## EXERCISE AIM
Retype the material exactly, ending with the line containing "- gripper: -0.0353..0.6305".
● ● ● ● ●
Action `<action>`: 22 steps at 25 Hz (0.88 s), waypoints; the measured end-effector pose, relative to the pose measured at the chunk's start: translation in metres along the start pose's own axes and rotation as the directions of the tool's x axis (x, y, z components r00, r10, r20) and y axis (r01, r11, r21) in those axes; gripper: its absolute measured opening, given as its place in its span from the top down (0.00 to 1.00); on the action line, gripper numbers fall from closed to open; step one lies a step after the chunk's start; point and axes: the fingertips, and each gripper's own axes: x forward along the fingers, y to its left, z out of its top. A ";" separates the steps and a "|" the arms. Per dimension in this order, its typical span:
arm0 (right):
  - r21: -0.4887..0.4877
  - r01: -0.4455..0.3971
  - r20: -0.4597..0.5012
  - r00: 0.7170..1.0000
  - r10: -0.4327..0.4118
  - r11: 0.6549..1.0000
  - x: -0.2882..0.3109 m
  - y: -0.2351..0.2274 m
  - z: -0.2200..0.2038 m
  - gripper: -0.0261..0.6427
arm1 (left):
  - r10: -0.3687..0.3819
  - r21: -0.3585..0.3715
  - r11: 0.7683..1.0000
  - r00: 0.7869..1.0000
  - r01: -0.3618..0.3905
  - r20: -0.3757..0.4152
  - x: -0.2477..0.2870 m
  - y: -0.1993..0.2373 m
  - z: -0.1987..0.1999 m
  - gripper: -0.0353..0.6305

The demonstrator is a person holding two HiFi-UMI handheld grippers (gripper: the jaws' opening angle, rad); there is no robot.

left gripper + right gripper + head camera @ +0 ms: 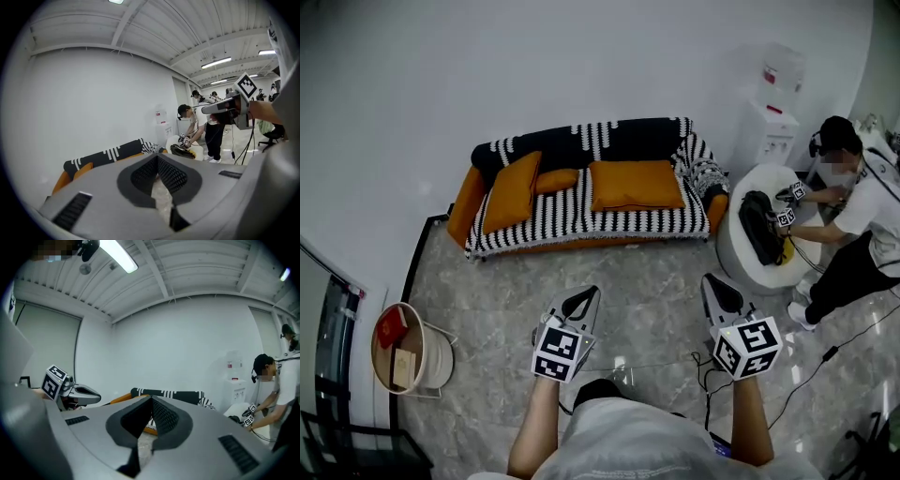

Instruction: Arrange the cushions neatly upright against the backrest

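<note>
A sofa (581,220) with a black-and-white striped cover stands against the far wall. Three orange cushions rest on it. A large cushion (511,192) leans at the left end, a small cushion (555,180) lies beside it, and a large cushion (636,185) lies flat on the seat toward the right. My left gripper (584,298) and right gripper (715,286) hover over the marble floor, well short of the sofa. Both are shut and hold nothing. The left gripper view shows its closed jaws (157,157) with the sofa (108,157) beyond. The right gripper view shows its closed jaws (151,401).
A person (853,216) at the right works with grippers on a black bag (759,225) on a round white seat (759,178). A water dispenser (769,122) stands behind. A round basket (412,347) sits at the left. Cables (703,366) trail across the floor.
</note>
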 end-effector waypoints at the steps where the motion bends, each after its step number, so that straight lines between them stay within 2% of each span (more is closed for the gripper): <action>1: 0.008 -0.012 -0.001 1.000 0.012 1.000 0.003 -0.001 0.000 0.96 | 0.004 -0.002 1.000 1.000 -0.004 0.002 0.002 0.001 0.002 0.95; 7: 0.065 -0.065 -0.017 0.998 0.066 0.996 0.029 -0.006 0.001 0.96 | 0.017 0.001 1.000 1.000 -0.017 -0.003 0.025 0.021 0.006 0.95; 12: 0.032 -0.056 -0.026 0.998 0.057 0.998 0.068 -0.022 -0.001 0.96 | 0.008 0.009 1.000 1.000 -0.008 -0.015 0.060 0.047 -0.004 0.95; 15: 0.014 -0.045 -0.030 0.999 0.045 0.999 0.102 -0.033 0.005 0.96 | 0.008 0.030 1.000 1.000 -0.007 -0.019 0.088 0.076 -0.003 0.95; 22: 0.010 -0.004 -0.052 0.999 0.005 1.000 0.186 -0.068 0.028 0.96 | -0.020 0.014 1.000 1.000 0.020 -0.013 0.161 0.143 0.011 0.95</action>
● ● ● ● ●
## TASK ANSWER
Action `<action>`: 22 steps at 25 Hz (0.88 s), waypoints; the measured end-effector pose, relative to the pose measured at the chunk's start: translation in metres along the start pose's own axes and rotation as the directions of the tool's x axis (x, y, z components r00, r10, r20) and y axis (r01, r11, r21) in those axes; gripper: its absolute measured opening, given as its place in its span from the top down (0.00 to 1.00); on the action line, gripper numbers fall from closed to open; step one lies a step after the chunk's start; point and axes: the fingertips, and each gripper's own axes: x forward along the fingers, y to its left, z out of its top. A ";" separates the steps and a "|" the arms. Per dimension in this order, its typical span:
arm0 (right):
  - r21: -0.4887..0.4877
  - r01: -0.4455..0.3971
  - r20: -0.4597..0.5012
  - r00: 0.7170..1.0000
  - r10: -0.4327..0.4118
  - r11: 0.6549..1.0000
  - x: -0.2882..0.3109 m
  - y: -0.2351..0.2274 m
  - z: -0.2200..0.2038 m
  - gripper: -0.0261..0.6427
arm1 (left):
  - r10: -0.3687..0.3819
  - r21: -0.3585..0.3715
  - r11: 0.7683..1.0000
  - r00: 0.7869..1.0000
  - r01: -0.3618..0.3905
  - r20: -0.3757..0.4152
  - x: -0.2477..0.2870 m
  - y: -0.1993..0.2373 m
  - z: -0.1987..0.1999 m
  - gripper: -0.0353..0.6305

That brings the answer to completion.